**GOAL OF THE EXERCISE**
In the data below, locate each line with the word "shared" and list it.

>>>

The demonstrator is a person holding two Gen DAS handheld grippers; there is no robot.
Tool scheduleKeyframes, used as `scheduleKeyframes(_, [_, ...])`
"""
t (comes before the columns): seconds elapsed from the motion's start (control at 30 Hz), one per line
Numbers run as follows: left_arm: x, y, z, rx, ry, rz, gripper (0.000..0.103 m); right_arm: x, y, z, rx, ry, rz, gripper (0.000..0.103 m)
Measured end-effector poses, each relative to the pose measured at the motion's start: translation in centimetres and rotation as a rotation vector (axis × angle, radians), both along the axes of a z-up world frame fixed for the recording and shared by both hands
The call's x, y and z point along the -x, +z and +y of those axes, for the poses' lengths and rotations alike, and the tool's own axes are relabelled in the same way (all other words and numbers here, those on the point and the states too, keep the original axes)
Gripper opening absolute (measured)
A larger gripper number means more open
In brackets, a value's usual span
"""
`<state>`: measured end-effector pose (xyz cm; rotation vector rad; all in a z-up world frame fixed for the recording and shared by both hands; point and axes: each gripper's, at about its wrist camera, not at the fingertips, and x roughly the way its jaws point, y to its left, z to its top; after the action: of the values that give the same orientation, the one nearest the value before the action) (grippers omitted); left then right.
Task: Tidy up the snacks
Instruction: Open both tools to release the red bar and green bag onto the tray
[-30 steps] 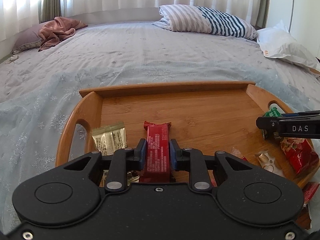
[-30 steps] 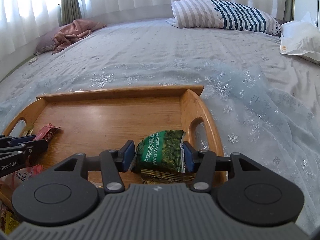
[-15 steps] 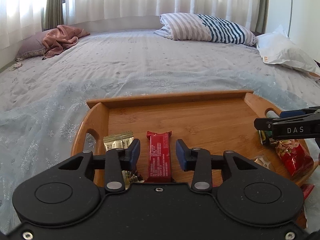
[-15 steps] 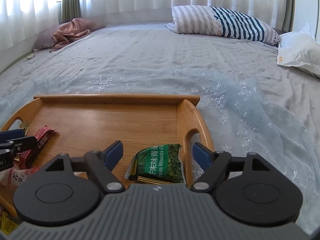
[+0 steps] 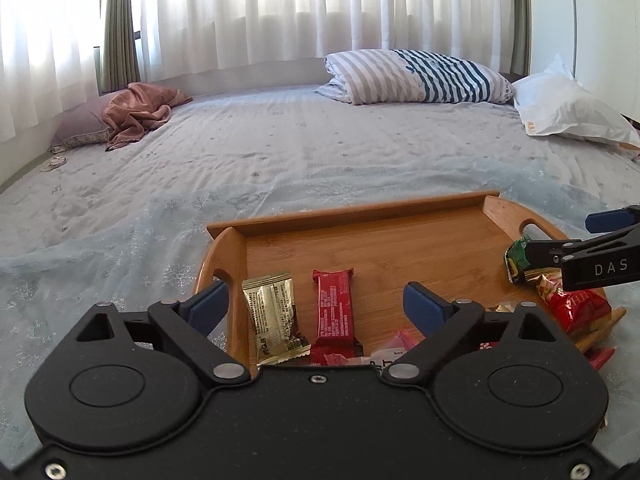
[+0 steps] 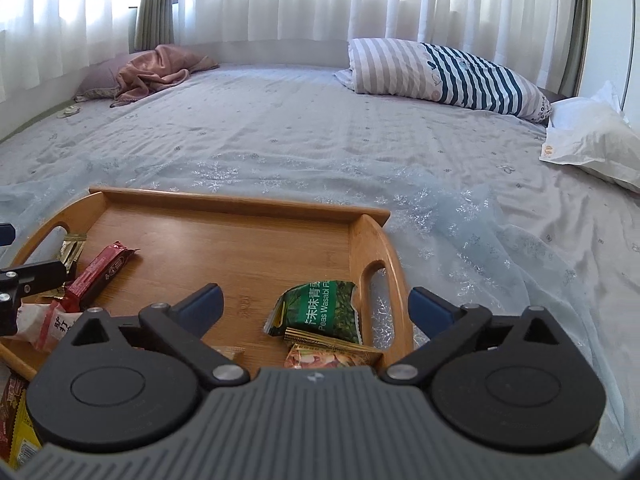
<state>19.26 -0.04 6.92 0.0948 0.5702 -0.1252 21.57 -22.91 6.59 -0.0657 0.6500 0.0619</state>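
A bamboo tray [image 5: 360,216] rests on the bed. Near its left end a red snack bar [image 5: 334,308] lies flat beside a gold packet [image 5: 274,316]. My left gripper [image 5: 316,304] hovers over the bar with its jaws opening wide, and the pads touch nothing. At the tray's right end a green wasabi-peas packet [image 6: 324,312] lies on top of other wrappers. My right gripper [image 6: 318,302] is above it, jaws also opening, clear of the packet. A red bag [image 5: 576,308] sits at the tray's right front corner.
The tray stands on a pale blue bedspread [image 5: 280,152]. A striped pillow [image 6: 444,74] and a white pillow [image 6: 592,144] lie at the far right, a pink cloth [image 5: 140,114] at the far left. More packets [image 6: 16,420] lie off the tray's near edge.
The left gripper let go of the red bar and the right let go of the green packet. Both jaws spread wide and both grippers drew back and up.
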Motion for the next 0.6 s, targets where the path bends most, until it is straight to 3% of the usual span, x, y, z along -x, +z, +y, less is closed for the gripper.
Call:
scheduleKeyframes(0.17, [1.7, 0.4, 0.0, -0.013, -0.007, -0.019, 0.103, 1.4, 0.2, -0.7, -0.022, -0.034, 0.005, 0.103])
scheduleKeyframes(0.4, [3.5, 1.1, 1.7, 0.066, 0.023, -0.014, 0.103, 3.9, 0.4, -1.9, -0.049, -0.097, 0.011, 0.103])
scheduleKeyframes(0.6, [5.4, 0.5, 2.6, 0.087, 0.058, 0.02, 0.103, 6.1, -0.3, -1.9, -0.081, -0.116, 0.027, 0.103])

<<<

**RESPONSE BELOW**
Measured end-effector poses, each relative to the pose measured at the motion's start: translation in centimetres and rotation as a rotation vector (axis × angle, radians), both along the axes of a z-up world frame fixed for the recording and shared by both hands
`<state>`: measured end-effector pose (xyz cm; rotation vector rad; all in a z-up world frame fixed for the recording and shared by both hands; point and axes: each gripper's, at about its wrist camera, not at the fingertips, and x roughly the way its jaws point, y to its left, z to its top; after the action: of the values that give the same orientation, the one nearest the value before the action) (grippers omitted); left then right.

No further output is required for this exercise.